## WHAT YOU WILL DO
Output only an exact transcription of the line containing "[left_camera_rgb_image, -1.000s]" and all lines that follow it in the data below.

## RAW DATA
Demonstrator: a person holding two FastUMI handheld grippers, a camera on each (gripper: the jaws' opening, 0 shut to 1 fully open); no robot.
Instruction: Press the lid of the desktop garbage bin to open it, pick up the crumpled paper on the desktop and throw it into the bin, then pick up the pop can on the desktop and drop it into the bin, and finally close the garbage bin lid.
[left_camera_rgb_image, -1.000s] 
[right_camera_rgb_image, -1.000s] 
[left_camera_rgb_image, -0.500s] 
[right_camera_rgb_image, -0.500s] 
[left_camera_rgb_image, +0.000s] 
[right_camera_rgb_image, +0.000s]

## ANSWER FOR THE TASK
[left_camera_rgb_image, -1.000s] 
[right_camera_rgb_image, -1.000s] 
[left_camera_rgb_image, -0.500s] 
[right_camera_rgb_image, -0.500s] 
[left_camera_rgb_image, +0.000s] 
[right_camera_rgb_image, +0.000s]

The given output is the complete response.